**WORK REQUIRED:**
Please transcribe exactly, and only, the lines of the data below between the line holding "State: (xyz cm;" and the line holding "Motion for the", inclusive.

**RECORDED DATA:**
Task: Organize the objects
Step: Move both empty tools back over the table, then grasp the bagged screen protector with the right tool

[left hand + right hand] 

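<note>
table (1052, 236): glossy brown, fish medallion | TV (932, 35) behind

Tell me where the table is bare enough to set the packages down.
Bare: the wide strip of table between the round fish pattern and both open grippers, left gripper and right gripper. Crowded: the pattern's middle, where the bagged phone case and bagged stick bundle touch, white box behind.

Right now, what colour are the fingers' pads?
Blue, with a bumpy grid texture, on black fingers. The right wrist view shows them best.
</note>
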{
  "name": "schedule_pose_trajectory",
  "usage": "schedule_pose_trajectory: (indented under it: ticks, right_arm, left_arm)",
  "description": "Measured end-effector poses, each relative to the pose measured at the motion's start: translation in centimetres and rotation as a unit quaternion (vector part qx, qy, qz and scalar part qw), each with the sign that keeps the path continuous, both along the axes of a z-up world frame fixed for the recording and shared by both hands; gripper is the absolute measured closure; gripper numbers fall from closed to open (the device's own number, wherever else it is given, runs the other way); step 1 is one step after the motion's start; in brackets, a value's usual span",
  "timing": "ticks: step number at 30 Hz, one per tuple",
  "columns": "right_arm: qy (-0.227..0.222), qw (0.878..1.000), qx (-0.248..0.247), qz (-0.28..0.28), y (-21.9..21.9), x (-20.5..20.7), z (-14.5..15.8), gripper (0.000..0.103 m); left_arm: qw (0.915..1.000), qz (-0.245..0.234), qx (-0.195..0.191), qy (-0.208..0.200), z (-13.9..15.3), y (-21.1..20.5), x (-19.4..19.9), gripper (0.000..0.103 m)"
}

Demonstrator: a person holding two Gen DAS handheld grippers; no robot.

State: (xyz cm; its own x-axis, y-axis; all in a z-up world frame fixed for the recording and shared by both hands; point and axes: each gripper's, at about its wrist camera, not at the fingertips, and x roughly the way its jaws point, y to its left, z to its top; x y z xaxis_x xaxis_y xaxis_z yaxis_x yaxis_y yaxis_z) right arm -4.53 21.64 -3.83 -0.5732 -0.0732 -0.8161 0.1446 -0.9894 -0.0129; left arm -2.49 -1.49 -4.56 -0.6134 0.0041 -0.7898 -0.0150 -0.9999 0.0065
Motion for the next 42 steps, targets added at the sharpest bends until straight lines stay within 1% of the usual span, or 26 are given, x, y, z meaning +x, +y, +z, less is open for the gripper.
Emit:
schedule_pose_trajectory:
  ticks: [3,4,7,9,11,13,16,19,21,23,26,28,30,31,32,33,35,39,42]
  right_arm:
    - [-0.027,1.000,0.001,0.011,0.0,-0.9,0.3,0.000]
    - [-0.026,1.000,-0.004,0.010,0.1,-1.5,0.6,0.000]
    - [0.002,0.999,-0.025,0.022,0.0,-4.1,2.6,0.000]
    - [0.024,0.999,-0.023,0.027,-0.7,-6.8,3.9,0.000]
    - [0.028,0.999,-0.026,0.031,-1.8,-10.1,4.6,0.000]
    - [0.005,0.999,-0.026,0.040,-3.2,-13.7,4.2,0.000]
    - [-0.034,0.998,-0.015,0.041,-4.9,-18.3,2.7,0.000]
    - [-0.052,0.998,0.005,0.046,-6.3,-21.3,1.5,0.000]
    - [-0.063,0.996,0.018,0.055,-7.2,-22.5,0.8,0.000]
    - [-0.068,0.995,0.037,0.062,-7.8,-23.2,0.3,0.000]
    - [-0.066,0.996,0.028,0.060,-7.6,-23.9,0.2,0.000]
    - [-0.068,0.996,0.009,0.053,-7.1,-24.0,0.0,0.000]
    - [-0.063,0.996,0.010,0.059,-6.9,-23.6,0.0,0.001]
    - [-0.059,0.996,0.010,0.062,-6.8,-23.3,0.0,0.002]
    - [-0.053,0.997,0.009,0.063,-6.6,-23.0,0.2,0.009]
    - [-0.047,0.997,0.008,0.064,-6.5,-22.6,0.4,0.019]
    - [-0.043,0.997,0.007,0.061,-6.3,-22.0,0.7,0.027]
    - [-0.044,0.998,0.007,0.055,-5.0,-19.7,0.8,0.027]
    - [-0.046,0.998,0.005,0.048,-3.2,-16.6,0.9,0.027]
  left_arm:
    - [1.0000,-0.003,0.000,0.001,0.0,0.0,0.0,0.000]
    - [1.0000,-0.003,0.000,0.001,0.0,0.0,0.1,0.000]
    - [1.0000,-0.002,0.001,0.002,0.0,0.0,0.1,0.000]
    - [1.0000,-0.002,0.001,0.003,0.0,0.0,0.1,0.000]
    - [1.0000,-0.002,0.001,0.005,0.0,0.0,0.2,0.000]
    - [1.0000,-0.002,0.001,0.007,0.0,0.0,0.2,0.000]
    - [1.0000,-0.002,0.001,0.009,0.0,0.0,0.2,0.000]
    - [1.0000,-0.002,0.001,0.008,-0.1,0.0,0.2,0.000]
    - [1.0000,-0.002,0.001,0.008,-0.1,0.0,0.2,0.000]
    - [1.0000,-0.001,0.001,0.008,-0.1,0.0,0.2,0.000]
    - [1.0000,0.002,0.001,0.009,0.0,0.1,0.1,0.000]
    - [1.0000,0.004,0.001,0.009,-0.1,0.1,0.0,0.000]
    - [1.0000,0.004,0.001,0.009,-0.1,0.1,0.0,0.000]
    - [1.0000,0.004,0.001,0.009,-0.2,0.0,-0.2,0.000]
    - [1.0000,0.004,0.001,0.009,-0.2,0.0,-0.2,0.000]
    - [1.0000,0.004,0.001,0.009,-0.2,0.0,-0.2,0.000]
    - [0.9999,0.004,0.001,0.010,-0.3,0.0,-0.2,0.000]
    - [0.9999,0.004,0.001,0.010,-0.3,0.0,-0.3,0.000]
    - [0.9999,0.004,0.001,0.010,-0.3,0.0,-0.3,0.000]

**RESPONSE:**
State: (xyz cm; its own x-axis, y-axis; all in a z-up world frame fixed for the recording and shared by both hands; point and axes: each gripper's, at about its wrist camera, not at the fingertips, and x roughly the way its jaws point, y to its left, z to its top; x y z xaxis_x xaxis_y xaxis_z yaxis_x yaxis_y yaxis_z) right arm -4.53 21.64 -3.83 -0.5732 -0.0732 -0.8161 0.1446 -0.9894 -0.0129; left arm -2.49 -1.49 -4.56 -0.6134 0.0041 -0.7898 -0.0150 -0.9999 0.0065
Motion for the next 42 steps, targets added at the sharpest bends until straight lines stay within 1% of the usual span, or 26 are given, x, y, z meaning +x, +y, +z, less is open for the gripper.

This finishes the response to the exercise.